Après que le 117 ème congrès de l'Asociation Française d'Urologie ait mis en avant l'intérêt de traiter l'hypogonadisme masculin pour améliorer la qualité de vie, une autre étude internationale aborde le sujet sous un autre angle. Chez l’homme âgé, les relations entre les taux d’hormones sexuelles circulantes et la mortalité tant globale que cardiovasculaire sont à la fois complexes et controversées. Les études de cohorte prospectives ayant abouti à des résultats discordants, un essai randomisé, mené à double insu contre placebo, dit TRAVERSE (Testosterone Replacement Therapy for Assessment of Long-term Vascular Events and Efficacy ResponSE in Hypogonadal Men) a tenté de répondre aux interrogations actuelles.
Les taux sériques de DHT (dihydrotestostérone), de SHBG ( sex hormone-binding globulin), de LH (luteinizing hormone) et d’estradiol doivent-ils être pris en compte, au même titre que ceux de la testostérone pour affiner l’évaluation pronostique à long terme ? Autant de questions pertinentes quand l’on sait que toutes les formes galéniques de la testostérone, en particulier les formes orales et transdermiques, favorisent l’augmentation des taux sériques d’estradiol et de DHT sous l’effet de la 5 alpha-réductase.
Ces incertitudes sont à l’origine d’une méta-analyse qui repose sur une revue systématique de la littérature internationale menée jusqu’en mars 2024. N’ont été retenues que les études de cohorte prospectives menées chez des sujets âgés vivant au sein de la communauté, le suivi à long terme devant être d’au moins 5 ans. Les critères de jugement principaux ont été la mortalité, tant globale que cardiovasculaire, d’une part, et la fréquence des évènements cardiovasculaires majeurs (ECVM), d’autre part. Les facteurs de risque classiques (âge, indice de masse corporelle, statut marital, consommation d’alcool, tabagisme, activité physique, hypertension, diabète, créatinine plasmatique, rapport cholestérol total/HDL-cholestérol et traitements hypolipémiant) ont été pris en compte dans les calculs statistiques pour ajuster les résultats des 30 000 participants (255 830 sujets années) regroupant 11 études
Une méta-analyse appliquées aux données individuelles, a permis d’identifier des profils biologiques considérés comme à haut risque. Ainsi, des taux sériques de testostérone <7,4 nmol/L (<213 ng/dL), de LH >10 UI /L ou d’estradiol <5,1 pmol/L ont été associés à une surmortalité globale.

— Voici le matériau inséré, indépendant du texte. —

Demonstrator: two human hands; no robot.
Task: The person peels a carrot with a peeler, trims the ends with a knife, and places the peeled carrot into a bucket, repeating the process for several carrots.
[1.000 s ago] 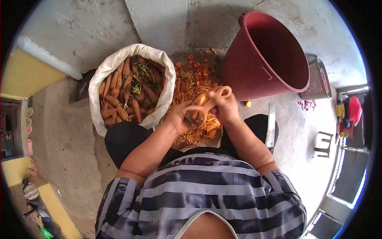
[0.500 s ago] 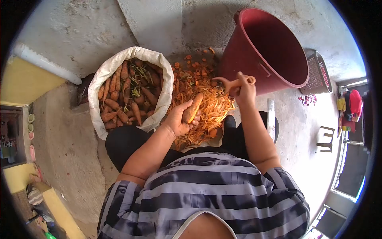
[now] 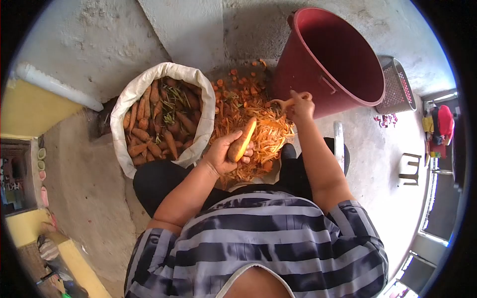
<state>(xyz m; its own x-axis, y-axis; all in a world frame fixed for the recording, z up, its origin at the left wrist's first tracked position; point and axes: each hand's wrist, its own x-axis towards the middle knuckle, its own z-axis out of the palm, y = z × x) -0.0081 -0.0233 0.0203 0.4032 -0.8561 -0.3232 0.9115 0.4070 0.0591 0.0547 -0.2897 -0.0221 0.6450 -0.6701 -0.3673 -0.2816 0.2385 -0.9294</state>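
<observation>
A carrot (image 3: 244, 140), partly stripped to bright orange along one side, is gripped in my left hand (image 3: 224, 153) above the heap. My right hand (image 3: 302, 107) is closed round an orange peeler (image 3: 284, 103), its head pointing left and held apart from the carrot. Below both hands lies a pile of carrot peelings (image 3: 271, 131), with cut carrot ends (image 3: 234, 79) scattered at its far side. To the left stands a white sack (image 3: 119, 124), rolled open at the top and full of unpeeled carrots (image 3: 171, 141) with bits of green stem.
A tall dark red bin (image 3: 298, 64) stands beyond my right hand, against the wall. Behind it is a grey perforated basket (image 3: 395, 89). A light metal bar (image 3: 339, 141) rises beside my right knee. Footwear (image 3: 41, 165) lines the far left.
More bright orange shows on the carrot, whose peeled side now faces up. My right hand with the peeler has shifted slightly left and is still away from the carrot.
</observation>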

Des taux de testostérone encore plus bas, en l’occurrence <5,3 nmol/L (<153 ng/dL) ont été associés à une surmortalité cardiovasculaire. Les taux élevés de testostérone endogène n’étaient pas associés à un surrisque de mortalité.
Les taux sériques bas de SHBG (reflétant une imprégnation androgénique suffisante) ont été associés, pour leur part, à une moindre mortalité globale au terme d’une comparaison interquintile ( hazard ratio ajusté [HRa], 0,85) avec des résultats comparables pour la baisse des évènements cardio-vasculaires.
Les basses concentrations sériques de DHT (< 0,59 nmol/L) ont également été associées à une surmortalité globale (HRa, 1,19). Il en a été de même pour la mortalité cardiovasculaire (HRa, 1,29) mais elle est également augmentée pour des concentrations hautes de DHT (>2,45 nmol/L)
Cette méta-analyse rigoureuse et sophistiquée souffre néanmoins de certaines limites qui tiennent à la nature des études, qui sont de fait observationnelles, et à leur hétérogénéité. Les interactions entre l’axe hypothalamo-hypophysaire, la fonction gonadique per se et diverses comorbidités, notamment l’obésité, modulent le risque en toute complexité, un écho aux diverses formes étiologiques de l’hypogonadisme dont le traitement ne saurait être univoque.
Après TRAVERSE, les questions demeurent car l’administration de testostérone à doses modérées sous forme de gel n’a pas eu d’incidence dans l’essai TRAVERSE sur le pronostic cardiovasculaire (mais sur une durée de seulement 22 mois). Les réponses reposent probablement sur la poursuite des investigations, la détermination de valeurs seuils pour le risque ou de concentration à atteindre, ainsi que sur l'amélioration et la standardisation des techniques de dosage de l’estradiol (faibles conentration chez l'homme), de la DHT ou encore de la SHBG.